ASSIGNMENT>
Once the line containing "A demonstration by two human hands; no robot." is found in the records below, return it and each following line exactly, up to and including the line containing "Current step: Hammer", and nothing else.

TASK MATERIAL>
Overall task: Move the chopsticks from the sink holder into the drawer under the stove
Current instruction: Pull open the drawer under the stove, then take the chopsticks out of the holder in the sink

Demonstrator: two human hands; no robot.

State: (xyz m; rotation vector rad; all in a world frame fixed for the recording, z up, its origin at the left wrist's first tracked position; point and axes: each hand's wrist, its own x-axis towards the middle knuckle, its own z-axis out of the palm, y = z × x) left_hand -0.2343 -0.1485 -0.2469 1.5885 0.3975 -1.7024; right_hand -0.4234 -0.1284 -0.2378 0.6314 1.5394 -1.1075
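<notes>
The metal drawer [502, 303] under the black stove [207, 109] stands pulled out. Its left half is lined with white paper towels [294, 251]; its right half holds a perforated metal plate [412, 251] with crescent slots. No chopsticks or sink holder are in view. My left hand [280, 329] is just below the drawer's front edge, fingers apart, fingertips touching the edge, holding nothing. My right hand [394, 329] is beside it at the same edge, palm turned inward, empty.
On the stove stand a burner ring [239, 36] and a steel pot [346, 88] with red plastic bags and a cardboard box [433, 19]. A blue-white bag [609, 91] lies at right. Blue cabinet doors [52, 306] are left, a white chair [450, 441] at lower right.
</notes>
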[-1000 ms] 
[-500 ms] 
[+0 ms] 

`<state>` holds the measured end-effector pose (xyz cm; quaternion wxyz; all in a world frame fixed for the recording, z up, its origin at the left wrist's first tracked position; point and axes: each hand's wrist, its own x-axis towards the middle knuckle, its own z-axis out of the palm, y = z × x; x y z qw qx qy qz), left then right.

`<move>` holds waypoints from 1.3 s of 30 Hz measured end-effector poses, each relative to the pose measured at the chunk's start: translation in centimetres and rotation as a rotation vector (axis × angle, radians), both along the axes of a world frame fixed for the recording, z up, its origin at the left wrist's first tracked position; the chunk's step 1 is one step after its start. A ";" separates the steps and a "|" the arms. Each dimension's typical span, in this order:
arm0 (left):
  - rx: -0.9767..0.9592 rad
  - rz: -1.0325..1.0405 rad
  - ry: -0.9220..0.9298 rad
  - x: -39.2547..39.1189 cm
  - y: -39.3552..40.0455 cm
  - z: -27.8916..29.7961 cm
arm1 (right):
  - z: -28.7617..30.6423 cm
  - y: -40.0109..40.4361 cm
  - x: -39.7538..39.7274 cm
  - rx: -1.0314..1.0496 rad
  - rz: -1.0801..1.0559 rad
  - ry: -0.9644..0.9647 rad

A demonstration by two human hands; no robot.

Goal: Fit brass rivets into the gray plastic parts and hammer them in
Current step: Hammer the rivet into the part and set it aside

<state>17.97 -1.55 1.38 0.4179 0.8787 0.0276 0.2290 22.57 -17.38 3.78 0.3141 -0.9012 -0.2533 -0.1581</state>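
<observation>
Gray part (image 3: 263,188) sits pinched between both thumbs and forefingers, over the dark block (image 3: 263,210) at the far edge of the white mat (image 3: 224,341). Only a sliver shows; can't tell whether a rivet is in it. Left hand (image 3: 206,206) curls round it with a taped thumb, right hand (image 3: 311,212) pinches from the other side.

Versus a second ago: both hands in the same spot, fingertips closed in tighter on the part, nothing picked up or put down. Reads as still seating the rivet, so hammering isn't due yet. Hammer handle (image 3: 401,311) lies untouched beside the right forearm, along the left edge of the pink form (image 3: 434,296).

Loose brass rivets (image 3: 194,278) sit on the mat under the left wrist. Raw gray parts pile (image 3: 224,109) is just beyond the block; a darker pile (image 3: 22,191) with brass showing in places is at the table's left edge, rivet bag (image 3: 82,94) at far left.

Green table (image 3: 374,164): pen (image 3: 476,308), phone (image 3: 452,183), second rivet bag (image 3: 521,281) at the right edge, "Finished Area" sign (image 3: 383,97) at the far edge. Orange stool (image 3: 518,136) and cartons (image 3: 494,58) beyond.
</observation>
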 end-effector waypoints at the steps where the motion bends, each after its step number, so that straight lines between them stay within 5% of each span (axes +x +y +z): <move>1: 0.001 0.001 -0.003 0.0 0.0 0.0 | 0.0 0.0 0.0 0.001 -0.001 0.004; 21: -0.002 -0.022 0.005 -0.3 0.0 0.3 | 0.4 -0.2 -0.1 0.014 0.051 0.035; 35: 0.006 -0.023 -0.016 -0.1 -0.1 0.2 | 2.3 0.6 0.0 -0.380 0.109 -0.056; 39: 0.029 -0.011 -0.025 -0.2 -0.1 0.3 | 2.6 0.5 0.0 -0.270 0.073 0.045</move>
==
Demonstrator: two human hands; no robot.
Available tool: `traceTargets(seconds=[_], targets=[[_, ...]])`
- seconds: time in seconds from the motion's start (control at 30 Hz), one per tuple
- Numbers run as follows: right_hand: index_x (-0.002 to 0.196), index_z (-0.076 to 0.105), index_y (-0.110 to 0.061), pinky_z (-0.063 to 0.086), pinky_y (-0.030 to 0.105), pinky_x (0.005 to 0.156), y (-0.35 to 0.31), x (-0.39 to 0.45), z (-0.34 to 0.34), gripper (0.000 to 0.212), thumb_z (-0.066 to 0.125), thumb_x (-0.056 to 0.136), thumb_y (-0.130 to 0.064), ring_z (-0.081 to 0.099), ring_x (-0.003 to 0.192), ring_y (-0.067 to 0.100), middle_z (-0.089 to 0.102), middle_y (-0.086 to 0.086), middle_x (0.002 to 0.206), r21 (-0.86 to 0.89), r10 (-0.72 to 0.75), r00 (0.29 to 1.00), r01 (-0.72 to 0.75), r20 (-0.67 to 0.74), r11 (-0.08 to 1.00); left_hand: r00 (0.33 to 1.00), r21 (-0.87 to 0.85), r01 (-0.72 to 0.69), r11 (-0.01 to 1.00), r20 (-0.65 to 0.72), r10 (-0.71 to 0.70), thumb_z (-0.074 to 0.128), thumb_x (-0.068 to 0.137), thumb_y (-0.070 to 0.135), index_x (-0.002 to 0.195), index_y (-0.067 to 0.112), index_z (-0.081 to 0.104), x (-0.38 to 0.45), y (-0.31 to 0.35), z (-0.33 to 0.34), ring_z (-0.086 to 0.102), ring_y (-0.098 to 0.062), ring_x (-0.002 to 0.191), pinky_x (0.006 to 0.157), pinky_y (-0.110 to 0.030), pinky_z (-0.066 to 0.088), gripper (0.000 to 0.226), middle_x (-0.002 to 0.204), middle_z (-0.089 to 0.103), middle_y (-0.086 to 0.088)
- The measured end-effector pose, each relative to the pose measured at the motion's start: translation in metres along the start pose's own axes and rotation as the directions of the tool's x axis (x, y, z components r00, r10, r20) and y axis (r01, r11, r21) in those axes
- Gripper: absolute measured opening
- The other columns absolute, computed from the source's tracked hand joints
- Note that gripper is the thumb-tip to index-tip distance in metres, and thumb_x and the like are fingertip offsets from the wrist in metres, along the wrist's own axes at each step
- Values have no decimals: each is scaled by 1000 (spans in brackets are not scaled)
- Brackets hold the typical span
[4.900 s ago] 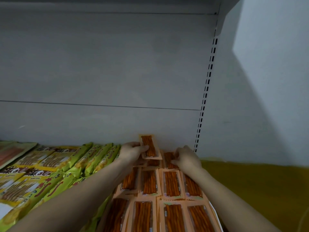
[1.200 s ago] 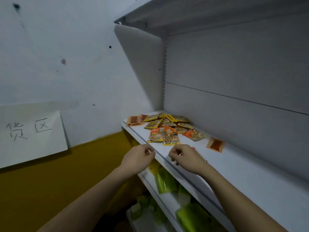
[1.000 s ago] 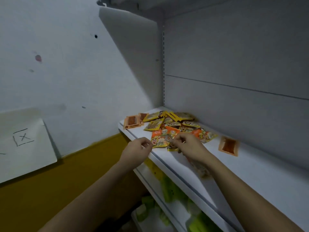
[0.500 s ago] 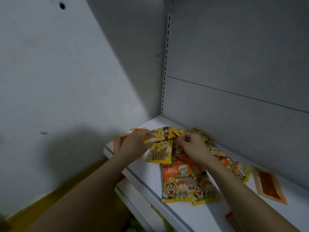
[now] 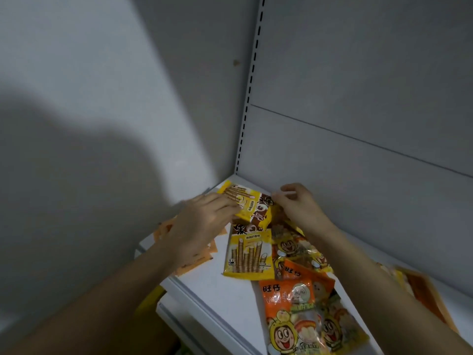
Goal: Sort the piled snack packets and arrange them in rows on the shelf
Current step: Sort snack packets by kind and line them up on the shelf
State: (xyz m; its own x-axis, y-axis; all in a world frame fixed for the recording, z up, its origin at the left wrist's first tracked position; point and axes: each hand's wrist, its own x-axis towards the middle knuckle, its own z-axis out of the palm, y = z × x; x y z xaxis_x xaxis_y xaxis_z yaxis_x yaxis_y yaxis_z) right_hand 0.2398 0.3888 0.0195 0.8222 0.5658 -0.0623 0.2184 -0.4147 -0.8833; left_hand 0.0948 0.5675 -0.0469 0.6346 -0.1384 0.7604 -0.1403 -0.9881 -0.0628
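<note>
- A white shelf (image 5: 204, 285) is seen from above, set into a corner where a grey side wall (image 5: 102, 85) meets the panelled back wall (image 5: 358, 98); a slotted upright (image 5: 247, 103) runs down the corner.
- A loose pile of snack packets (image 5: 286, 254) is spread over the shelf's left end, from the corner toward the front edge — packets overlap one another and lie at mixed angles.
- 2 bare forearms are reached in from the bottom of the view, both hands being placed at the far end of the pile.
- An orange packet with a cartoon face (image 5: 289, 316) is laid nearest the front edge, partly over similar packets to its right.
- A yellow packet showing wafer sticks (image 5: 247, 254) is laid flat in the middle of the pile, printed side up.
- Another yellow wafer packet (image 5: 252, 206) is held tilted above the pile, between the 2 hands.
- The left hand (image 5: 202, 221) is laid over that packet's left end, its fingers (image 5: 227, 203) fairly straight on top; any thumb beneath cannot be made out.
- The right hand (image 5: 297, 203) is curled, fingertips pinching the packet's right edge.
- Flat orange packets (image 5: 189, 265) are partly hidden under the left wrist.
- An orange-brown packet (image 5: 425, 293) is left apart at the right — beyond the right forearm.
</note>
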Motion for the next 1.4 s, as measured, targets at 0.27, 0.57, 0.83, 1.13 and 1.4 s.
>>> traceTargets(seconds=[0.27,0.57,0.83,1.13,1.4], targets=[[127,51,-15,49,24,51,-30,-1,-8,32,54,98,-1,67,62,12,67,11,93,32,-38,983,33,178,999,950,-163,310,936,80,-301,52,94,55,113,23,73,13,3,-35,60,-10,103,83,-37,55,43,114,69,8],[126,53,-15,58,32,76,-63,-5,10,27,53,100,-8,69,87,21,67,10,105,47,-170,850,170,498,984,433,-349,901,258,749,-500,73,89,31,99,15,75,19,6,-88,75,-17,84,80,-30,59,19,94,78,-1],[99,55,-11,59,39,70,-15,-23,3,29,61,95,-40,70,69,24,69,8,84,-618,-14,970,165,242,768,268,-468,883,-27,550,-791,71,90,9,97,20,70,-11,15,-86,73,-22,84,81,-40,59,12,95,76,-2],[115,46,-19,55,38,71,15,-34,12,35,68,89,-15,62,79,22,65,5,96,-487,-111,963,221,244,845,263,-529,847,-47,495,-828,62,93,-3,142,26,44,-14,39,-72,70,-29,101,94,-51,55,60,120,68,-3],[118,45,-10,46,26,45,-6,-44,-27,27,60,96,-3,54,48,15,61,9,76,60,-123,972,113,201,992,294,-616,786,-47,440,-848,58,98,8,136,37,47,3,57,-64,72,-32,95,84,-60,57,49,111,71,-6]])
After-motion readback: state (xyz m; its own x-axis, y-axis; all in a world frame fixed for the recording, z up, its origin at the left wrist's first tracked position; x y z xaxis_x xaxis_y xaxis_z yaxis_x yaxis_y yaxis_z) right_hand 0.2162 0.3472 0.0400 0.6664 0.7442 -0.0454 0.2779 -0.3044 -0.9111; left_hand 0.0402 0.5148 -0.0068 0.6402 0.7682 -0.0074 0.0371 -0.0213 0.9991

WRITTEN SOLUTION>
A demonstration by two human hands; no robot.

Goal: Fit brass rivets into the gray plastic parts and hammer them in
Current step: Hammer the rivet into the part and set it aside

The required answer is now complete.